Adi Shankara was an Indian philosopher and the most vibrant saint to ever live. He renounced the worldly pleasures at a very young age. His achievement in thirty two years in the history of Indian philosophy was amazing.
Sources claim that Shankaracharya was born in the southern Indian state of Kerala, in a village named Kaladi. His parents, Sivaguru and Aryamba, offered their prayers to Lord Shiva, requesting the deity to bless them with a child. Their prayers were soon answered in the form of a baby boy. A few theories suggest that Aryamba had a dream in which Lord Shiva himself promised her that he would be taking birth as her child. Hence, many consider Shankara as a reincarnation of Shiva. Shankara was educated by his mother as he lost his father when he was very young. Aryamba played a key role in teaching Vedas and Upanishads to a young Shankara.

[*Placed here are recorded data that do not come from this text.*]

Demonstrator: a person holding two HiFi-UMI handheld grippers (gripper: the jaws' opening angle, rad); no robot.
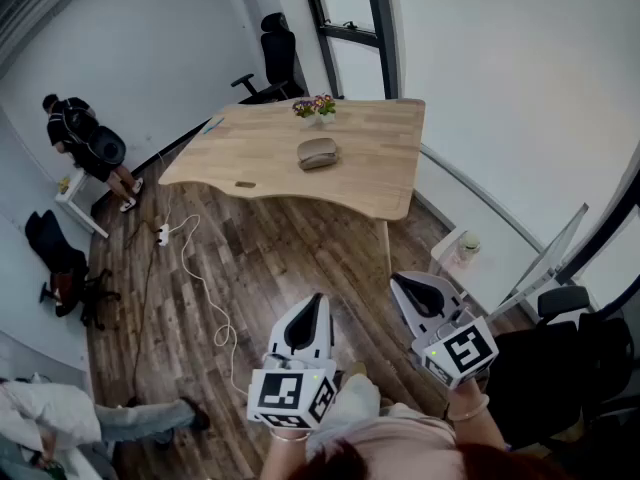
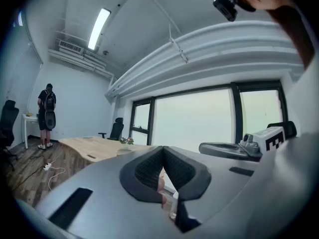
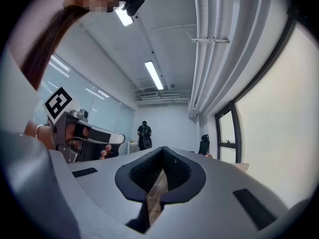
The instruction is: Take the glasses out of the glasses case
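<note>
Head view showing the left gripper point(image 1: 316, 303) and right gripper point(image 1: 402, 281) being held close to the wearer's chest, well apart from the table point(image 1: 380, 173); each gripper view is showing its jaws pressed together at the tips and gripping nothing; the case point(image 1: 318, 153) is lying on the tabletop, looking shut, near a small pot of flowers point(image 1: 315, 108); the glasses are not showing anywhere and are presumably sitting inside it; by these pictures, nothing of the task is looking done; walking up to the table, opening the case and lifting the glasses out are all waiting to be done; another person point(image 1: 85, 143) is standing by the far wall.
</note>
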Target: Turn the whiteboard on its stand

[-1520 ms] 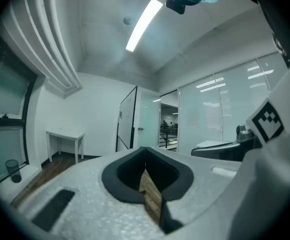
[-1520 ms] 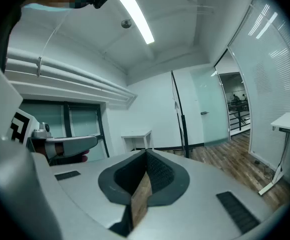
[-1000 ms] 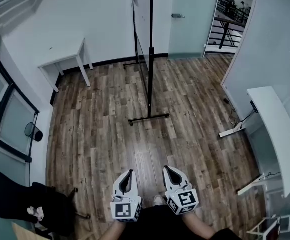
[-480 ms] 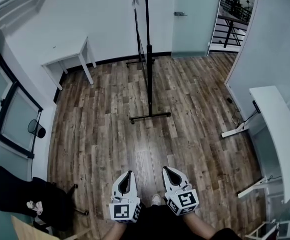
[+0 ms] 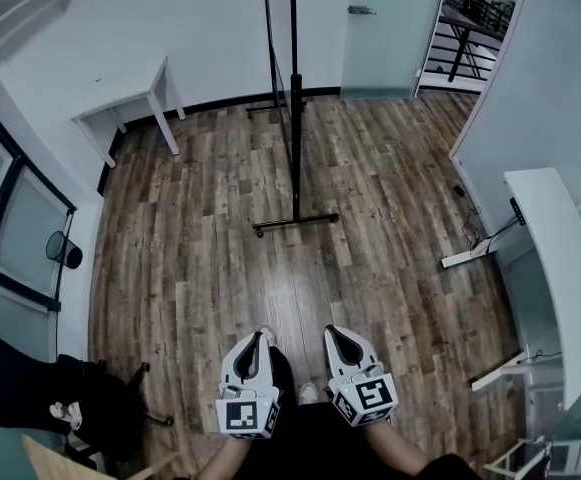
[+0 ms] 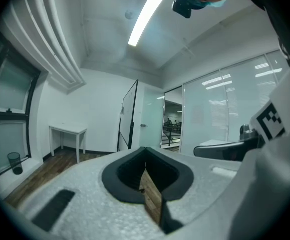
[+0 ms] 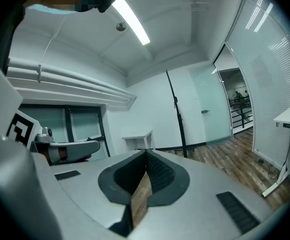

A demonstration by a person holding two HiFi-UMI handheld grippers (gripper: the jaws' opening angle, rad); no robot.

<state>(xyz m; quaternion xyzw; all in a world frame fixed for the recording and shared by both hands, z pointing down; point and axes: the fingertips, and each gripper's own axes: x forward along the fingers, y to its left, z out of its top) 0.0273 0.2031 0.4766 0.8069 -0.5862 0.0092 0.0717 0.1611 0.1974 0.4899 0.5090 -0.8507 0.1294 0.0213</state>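
Observation:
The whiteboard (image 5: 292, 88) stands edge-on to me on its black stand, far across the wood floor, with the near foot bar (image 5: 296, 223) on the planks. It also shows in the left gripper view as a dark-framed whiteboard (image 6: 130, 115), and in the right gripper view as a thin black stand pole (image 7: 177, 115). My left gripper (image 5: 255, 338) and right gripper (image 5: 336, 334) hang side by side low in front of my body, well short of the stand. Both are shut with nothing between the jaws, as the left gripper (image 6: 145, 149) and right gripper (image 7: 145, 153) show in their own views.
A small white table (image 5: 130, 100) stands against the far left wall. A long white desk (image 5: 560, 258) runs along the right side, with a glass door (image 5: 382, 28) and an open doorway beyond. A black chair (image 5: 30, 393) and a bin (image 5: 62, 250) sit at the left.
Both grippers stay shut and almost where they were. The head view has shifted a little, so the stand's foot sits slightly higher in the picture, and a shoe shows by the left gripper.

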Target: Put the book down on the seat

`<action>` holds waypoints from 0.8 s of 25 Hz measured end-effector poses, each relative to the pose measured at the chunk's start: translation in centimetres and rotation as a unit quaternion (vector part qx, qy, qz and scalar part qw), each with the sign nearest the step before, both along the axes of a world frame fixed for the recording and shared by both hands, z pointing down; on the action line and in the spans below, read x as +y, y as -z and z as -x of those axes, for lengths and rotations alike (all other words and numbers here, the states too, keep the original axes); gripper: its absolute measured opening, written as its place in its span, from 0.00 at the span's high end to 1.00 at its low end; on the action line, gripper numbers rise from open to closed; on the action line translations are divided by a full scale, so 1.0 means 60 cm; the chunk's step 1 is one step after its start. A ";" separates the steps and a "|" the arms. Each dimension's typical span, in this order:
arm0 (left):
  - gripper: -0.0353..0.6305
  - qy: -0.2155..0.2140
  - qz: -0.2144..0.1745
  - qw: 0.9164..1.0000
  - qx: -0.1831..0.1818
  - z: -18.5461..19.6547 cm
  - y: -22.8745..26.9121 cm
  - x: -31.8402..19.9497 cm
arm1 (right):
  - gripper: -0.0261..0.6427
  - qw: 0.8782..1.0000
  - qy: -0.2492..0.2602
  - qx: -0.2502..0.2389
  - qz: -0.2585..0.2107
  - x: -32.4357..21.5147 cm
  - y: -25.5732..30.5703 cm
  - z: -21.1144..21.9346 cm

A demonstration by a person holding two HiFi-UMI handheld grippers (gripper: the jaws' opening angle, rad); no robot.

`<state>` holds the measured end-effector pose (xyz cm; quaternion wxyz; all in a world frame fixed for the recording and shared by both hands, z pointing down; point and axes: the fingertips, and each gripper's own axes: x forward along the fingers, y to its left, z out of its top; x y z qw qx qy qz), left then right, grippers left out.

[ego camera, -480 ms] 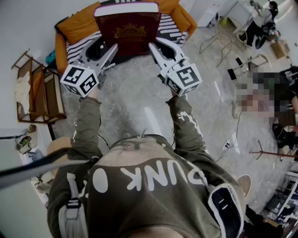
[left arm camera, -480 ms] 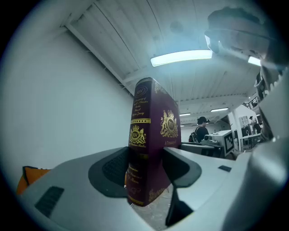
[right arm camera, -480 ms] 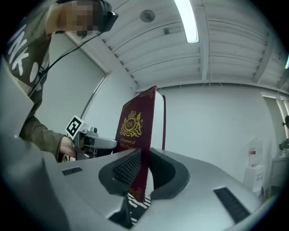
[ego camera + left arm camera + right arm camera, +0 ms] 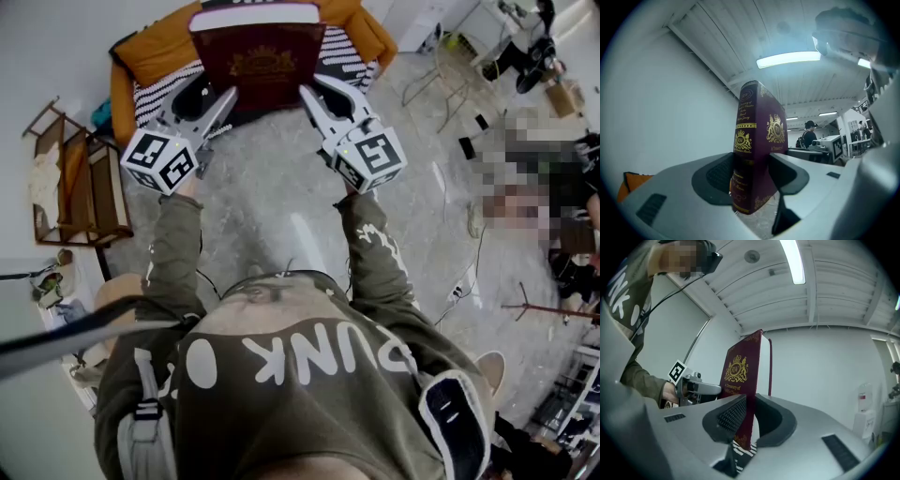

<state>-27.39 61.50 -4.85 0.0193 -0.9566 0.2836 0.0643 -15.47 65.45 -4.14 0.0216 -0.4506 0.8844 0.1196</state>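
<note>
A thick maroon book (image 4: 258,56) with gold print is held flat between both grippers, above the orange seat (image 4: 155,52) and its black-and-white striped cushion (image 4: 155,98). My left gripper (image 4: 220,98) is shut on the book's near left side; in the left gripper view its pads clamp the spine end of the book (image 4: 757,140), with the left gripper (image 4: 752,176) spread wide around it. My right gripper (image 4: 314,98) is shut on the near right side; the right gripper view shows the right gripper (image 4: 747,418) pinching the cover of the book (image 4: 740,371).
A wooden rack (image 4: 80,187) stands to the left of the seat. Metal chairs (image 4: 450,75) and people are off to the right, with cables and a stand (image 4: 553,309) on the marbled floor. The person's torso fills the lower head view.
</note>
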 end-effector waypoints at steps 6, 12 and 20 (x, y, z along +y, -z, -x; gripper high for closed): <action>0.61 0.000 0.002 1.000 -0.003 -0.008 -0.006 -0.007 | 0.86 1.000 0.001 -0.006 0.002 -0.006 -0.004 -0.008; 0.61 0.002 -0.004 1.000 -0.012 -0.043 -0.003 -0.018 | 0.86 1.000 0.004 -0.002 0.000 -0.017 -0.004 -0.042; 0.61 0.005 -0.011 1.000 -0.015 -0.118 0.014 -0.012 | 0.86 1.000 0.011 -0.003 -0.009 -0.013 0.012 -0.118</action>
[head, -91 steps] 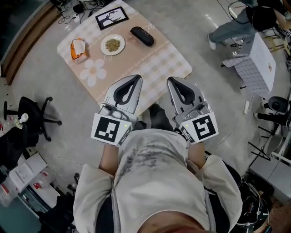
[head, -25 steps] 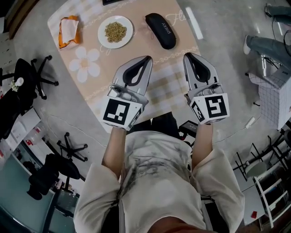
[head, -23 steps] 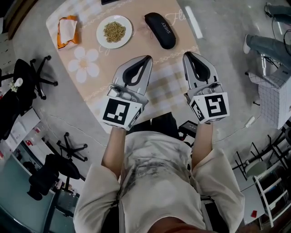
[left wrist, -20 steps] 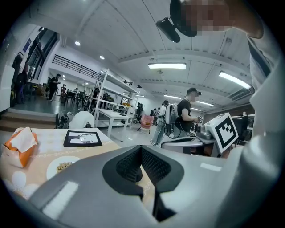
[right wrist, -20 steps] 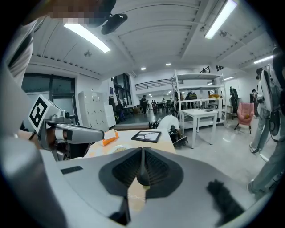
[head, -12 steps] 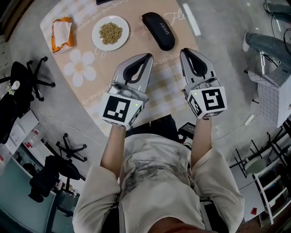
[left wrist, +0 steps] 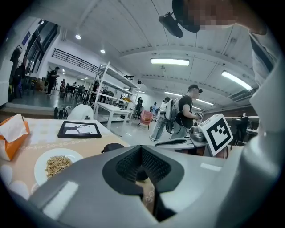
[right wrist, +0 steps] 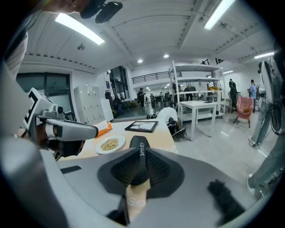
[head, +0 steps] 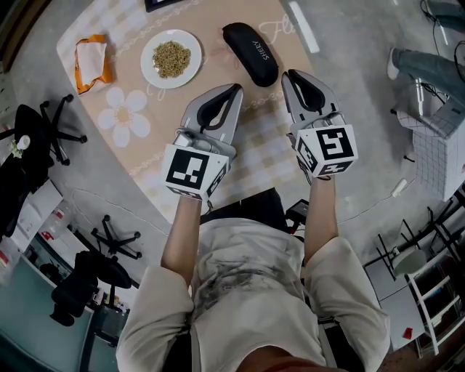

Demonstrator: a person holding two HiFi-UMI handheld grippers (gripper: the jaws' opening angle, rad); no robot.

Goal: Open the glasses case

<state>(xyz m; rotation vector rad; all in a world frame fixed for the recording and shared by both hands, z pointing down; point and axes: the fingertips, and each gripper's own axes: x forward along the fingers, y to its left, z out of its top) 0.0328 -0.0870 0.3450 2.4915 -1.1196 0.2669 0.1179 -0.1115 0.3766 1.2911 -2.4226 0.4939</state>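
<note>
The black glasses case point(head: 251, 43) lies closed on the beige checked tablecloth point(head: 258, 156), just beyond both grippers. My left gripper point(head: 235, 89) hovers shut and empty, its tips a little short and left of the case's near end. My right gripper point(head: 288, 75) is also shut and empty, close beside the case's right near end. In the right gripper view the case point(right wrist: 136, 140) lies straight ahead past the right gripper point(right wrist: 141, 153). In the left gripper view only the case's dark top point(left wrist: 112, 147) shows over the left gripper point(left wrist: 141, 148).
A white plate of grains point(head: 171, 59) sits left of the case, with an orange packet point(head: 91, 62) further left. A framed picture point(head: 163, 3) lies at the table's far edge. Office chairs point(head: 109, 236) stand on the floor to the left, and people stand in the room beyond.
Both grippers have sunk and moved forward towards the case. Their tips now sit much nearer to it. Both have stayed shut.
</note>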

Shankaracharya was keen on becoming a monk, right from his childhood. Though his idea of becoming a monk was opposed by his mother, Shankara knew exactly what he had to do. Once he accompanied his mother to a nearby river and took a plunge into the river. Suddenly, a crocodile appeared from beneath the river and caught hold of his leg. Shankara then cried out to his mother, saying that a crocodile was pulling him into the river. When his mother felt helpless, Shankara urged her to allow him to die as a monk. As soon as Aryamba gave her consent, the crocodile spared Shankara’s life and went back into the river. Shankara was miraculously unharmed and went on to become a monk as his mother had already given him the permission to do so.
Shankaracharya’s works in Sanskrit discuss the unity of the Atman and Nirguna Brahman which means “brahman without attributes”. Shankaracharya amalgamated the ideologies of ancient ‘Advaita Vedanta’ and also explained the basic ideas of Upanishads. He also explained the key difference between Hinduism and Buddhism, stating that Hinduism states that”Atman (Soul) exists”, while Buddhism asserts that there is “no Soul, no Self”.
He travelled across the Indian subcontinent to propagate his philosophy and established the importance of simple life as sanctioned in the Upanishads and Brahma Sutra, in a time when the Mimamsa school established strict ritualism and ridiculed monasticism.
Shankaracharya incarnated in the form of a great evolved soul worthy of worship. He reversed the ill effects on the Vedic religion, eliminated the aberrations in it, cleared the cobwebs which had gathered in it over the passage of time and projected it in new light all over India. The teachings imparted by the Acharya to the chiefs of all these hermitages are referred to as the mahanushasan. According to the righteous code laid down for them, the chiefs of the hermitages should tirelessly strive to save the honour of the state and religion, should constantly travel in their respective areas and make the people in the various stages of life aware of their duties and make efforts to foster Righteousness (Dharma).
It is said that to a large extent Indians owe the faith and honour that they have for the Vedas today to Shankaracharya. It is because of His divine mission that Shankaracharya is regarded as the Jagadguru which means the Guru of the universe.